In its totality, I agree. But there were several unforgettable concerts during his Philharmonic years that deserve mention, beginning with those four electrifying programs in February and March 1969 that earmarked him as Leonard Bernstein’s successor as music director. Pardon me, as I quote from one of my early blogs (2-15-10), reviewing a pair of Chicago Symphony concerts. “Very simply, [Boulez] changed the way I hear music. From those first four Philharmonic concerts, I cannot forget the harmonic clarity and singing of the cellos halfway through the first movement of La Mer; the unexpected orchestral outburst and dramatic surge of waves at the climax of “Asie,” the first song in Ravel’s Shéhérazade, which nearly propelled me from my seat; the whisper-quiet dynamics in Music for Strings, Percussion, and Celesta; and of course that savage Sacre! His Philharmonic years are still the most exciting of my concert-going life.”

During those initial Philharmonic appearances, Boulez led a spine-tingling chamber-music concert of works by Schoenberg and Debussy at Hunter College that I recounted in my reminiscences of the late Charles Rosen only two months ago (1-4-13). What I did not mention was that Boulez accompanied soprano Bethany Beardslee in Debussy’s Trois Poèmes de Stéphane Mallarmé, and for the first time I sensed I was hearing a “piano without hammers,” as the composer prescribed.

Several performances at Philharmonic Rug Concerts stand out in my memory – perhaps foremost being the first and second Improvisations sur Mallarmé of Boulez’s Pli selon pli, with soprano Phyllis Bryn-Julson, on June 14, 1974, in which one could hear the proverbial pin drop in the jam-packed Philharmonic Hall. Afterwards in the green room, Boulez rhapsodized about the effect of such an attentive audience on a performer – that he could set broader tempos, be more expressive, take longer ritards.

Earlier that year, on February 14, he had conducted a single non-subscription performance of Mahler’s Eighth with equal success. He was always at his best on such occasions, when he knew the audience had come specifically to hear his interpretation rather than another subscription concert. There are moments such as the clarity at the end of Part I of ascending eighth notes in the strings, balanced perfectly with the offstage brass, that I despair ever again hearing with such precision and impact. At the dress rehearsal in the morning, I noticed Erich Leinsdorf across the hall with his head buried in the score, no doubt with admiration.

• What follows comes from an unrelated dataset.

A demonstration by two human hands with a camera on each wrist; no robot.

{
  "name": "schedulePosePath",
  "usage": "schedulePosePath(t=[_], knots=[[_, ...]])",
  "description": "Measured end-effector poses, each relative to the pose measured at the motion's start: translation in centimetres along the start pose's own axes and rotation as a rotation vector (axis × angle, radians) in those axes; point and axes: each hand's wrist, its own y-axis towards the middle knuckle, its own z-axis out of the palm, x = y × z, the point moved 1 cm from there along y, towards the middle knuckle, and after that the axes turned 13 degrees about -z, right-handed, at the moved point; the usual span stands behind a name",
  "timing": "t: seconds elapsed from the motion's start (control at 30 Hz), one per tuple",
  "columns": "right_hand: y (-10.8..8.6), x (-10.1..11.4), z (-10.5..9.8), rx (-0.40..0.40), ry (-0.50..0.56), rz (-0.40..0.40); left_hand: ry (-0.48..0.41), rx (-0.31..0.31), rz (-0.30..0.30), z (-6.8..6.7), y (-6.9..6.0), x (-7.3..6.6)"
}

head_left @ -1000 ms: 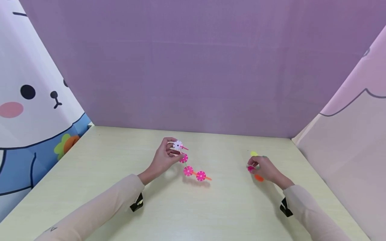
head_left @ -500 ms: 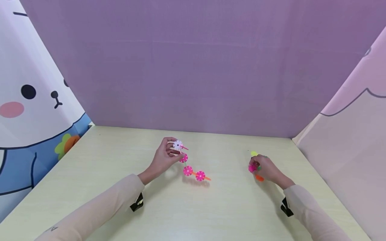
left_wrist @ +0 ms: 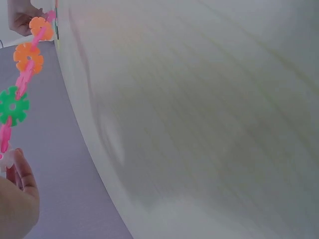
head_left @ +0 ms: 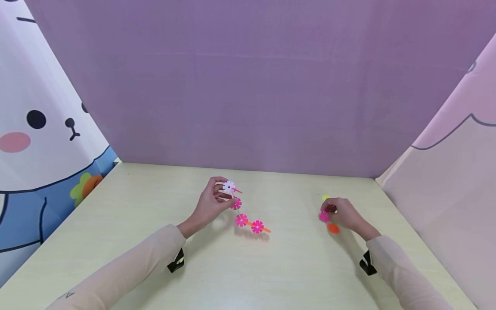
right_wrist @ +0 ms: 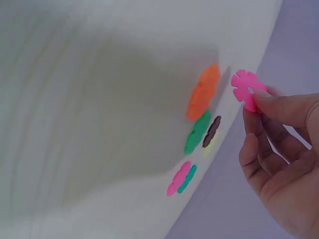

I could mention any number of subsequent concerts with the orchestras of Chicago and Cleveland, his favorite ensembles in America, but it seems to me that his years in New York are in greater need of reminiscence. As it happens, MusicalAmerica.com reported on 2/28 that Boulez had cancelled this month’s Chicago and Cleveland engagements for the second year in a row for health reasons; earlier in the year he had cancelled engagements in France. Problem is, his eyesight has been failing, and he only conducts with a score. As he nears his 88th birthday on the 26th of this month, our best wishes go out to him for a complete and immediate recovery.